__What to do__.
The lines below that include "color" are to be found and copied.

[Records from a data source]
Start of Block

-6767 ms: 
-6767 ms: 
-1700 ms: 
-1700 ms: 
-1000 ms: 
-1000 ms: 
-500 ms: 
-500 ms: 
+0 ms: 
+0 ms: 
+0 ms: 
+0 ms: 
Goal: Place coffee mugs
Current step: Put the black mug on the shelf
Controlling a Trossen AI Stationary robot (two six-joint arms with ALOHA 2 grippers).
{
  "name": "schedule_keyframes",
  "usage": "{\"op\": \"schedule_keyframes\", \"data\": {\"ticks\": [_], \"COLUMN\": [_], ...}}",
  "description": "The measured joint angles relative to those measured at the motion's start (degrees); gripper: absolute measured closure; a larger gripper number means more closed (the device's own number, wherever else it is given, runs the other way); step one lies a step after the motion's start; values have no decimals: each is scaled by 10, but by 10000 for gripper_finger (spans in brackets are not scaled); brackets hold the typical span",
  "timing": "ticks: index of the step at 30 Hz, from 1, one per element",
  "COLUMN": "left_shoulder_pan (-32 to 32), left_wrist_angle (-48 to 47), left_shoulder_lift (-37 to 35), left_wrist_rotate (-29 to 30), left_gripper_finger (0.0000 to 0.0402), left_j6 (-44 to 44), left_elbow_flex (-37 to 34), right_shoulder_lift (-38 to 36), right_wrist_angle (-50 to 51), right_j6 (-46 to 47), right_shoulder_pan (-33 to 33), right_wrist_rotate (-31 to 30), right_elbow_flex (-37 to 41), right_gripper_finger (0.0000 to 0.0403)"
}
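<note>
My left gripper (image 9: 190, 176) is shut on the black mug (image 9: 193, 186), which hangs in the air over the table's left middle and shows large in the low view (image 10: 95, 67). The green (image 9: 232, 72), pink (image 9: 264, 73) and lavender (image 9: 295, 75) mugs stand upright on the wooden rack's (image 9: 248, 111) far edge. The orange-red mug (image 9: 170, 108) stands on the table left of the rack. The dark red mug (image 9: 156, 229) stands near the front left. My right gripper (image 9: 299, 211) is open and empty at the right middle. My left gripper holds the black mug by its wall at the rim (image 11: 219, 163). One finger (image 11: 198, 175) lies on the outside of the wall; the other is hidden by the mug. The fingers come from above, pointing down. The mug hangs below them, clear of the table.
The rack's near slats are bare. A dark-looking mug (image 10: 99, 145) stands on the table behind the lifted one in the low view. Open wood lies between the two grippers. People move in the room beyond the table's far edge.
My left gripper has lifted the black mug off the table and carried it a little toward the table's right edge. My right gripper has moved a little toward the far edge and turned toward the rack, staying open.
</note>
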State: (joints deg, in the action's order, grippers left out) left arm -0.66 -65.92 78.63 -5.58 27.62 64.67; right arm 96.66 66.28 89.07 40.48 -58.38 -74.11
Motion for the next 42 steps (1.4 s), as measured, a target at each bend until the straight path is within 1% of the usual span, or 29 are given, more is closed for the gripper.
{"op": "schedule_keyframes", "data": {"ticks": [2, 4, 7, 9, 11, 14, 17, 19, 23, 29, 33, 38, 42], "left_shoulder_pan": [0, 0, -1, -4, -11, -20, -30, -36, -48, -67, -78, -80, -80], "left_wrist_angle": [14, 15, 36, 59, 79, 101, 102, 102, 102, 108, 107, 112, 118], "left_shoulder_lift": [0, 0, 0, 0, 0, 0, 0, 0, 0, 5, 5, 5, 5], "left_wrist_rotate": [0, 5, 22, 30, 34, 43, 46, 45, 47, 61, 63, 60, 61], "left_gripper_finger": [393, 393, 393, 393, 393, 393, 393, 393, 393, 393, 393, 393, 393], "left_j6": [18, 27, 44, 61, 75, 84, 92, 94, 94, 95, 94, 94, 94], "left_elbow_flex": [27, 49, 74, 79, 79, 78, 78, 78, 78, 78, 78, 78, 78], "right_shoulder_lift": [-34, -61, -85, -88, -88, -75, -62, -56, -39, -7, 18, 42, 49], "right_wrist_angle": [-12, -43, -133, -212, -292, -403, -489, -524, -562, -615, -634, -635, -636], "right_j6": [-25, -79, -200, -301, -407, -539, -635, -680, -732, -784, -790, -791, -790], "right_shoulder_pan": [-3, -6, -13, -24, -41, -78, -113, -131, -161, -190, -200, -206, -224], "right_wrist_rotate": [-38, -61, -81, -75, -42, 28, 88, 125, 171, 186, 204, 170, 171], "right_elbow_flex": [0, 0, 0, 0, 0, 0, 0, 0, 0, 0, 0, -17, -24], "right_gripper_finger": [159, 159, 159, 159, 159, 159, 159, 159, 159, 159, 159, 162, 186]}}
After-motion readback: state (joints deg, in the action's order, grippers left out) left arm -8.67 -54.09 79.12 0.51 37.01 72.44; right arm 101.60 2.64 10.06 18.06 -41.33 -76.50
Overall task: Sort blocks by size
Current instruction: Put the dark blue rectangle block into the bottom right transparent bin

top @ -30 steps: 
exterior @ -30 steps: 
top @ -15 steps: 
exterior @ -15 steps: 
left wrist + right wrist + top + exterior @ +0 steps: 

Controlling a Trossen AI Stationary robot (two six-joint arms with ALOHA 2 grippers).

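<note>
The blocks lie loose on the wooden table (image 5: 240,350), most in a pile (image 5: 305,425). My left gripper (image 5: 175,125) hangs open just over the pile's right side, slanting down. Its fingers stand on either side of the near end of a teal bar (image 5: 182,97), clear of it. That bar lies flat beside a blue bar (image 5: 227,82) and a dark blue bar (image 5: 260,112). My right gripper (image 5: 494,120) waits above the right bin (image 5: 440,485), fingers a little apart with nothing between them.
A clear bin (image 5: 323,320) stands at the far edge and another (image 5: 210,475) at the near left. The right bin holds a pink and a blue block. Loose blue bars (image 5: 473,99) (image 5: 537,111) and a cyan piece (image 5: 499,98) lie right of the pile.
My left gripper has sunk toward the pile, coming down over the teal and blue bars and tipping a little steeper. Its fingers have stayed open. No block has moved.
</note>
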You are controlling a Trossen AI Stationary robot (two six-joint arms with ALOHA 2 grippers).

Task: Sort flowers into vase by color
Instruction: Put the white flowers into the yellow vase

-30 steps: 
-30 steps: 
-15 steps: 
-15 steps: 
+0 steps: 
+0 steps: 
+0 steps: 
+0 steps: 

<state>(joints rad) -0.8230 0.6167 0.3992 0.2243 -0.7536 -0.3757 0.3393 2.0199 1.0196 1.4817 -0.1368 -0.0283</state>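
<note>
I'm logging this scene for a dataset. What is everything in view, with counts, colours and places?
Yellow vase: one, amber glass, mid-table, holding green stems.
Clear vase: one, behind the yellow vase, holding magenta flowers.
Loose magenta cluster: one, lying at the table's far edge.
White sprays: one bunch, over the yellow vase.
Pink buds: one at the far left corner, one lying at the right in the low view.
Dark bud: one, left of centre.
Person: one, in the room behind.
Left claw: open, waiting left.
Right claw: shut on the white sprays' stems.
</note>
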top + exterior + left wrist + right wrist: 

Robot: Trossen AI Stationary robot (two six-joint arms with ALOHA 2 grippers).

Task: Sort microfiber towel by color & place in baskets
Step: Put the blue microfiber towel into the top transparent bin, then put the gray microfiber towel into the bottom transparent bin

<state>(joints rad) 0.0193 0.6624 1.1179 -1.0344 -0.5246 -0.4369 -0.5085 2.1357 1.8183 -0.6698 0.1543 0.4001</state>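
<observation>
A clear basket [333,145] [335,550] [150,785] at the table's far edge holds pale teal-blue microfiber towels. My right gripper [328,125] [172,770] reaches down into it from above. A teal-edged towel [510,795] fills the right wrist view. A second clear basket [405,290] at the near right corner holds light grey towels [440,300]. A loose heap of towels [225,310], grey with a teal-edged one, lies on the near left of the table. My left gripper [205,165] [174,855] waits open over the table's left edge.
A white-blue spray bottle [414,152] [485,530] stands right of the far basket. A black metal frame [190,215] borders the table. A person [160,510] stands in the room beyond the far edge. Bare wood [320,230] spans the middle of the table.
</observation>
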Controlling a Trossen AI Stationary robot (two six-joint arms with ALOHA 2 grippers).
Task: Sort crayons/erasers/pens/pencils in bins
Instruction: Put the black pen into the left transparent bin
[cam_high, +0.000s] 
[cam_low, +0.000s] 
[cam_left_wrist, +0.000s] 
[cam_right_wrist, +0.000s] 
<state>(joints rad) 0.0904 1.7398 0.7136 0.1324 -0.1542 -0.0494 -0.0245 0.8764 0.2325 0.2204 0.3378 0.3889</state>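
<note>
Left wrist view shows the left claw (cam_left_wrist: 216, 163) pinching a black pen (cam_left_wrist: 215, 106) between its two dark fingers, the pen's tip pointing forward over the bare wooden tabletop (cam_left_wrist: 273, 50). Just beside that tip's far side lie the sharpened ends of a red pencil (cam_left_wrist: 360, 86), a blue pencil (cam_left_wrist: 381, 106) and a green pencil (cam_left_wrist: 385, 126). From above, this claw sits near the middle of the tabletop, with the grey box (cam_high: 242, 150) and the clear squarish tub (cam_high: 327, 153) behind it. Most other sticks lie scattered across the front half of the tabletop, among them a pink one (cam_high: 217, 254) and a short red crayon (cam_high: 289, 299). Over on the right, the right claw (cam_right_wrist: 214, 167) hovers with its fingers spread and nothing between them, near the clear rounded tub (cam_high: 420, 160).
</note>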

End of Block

__Response__.
Task: Sort flowers into vase by color
Task: Sort microfiber towel by color & place in baskets

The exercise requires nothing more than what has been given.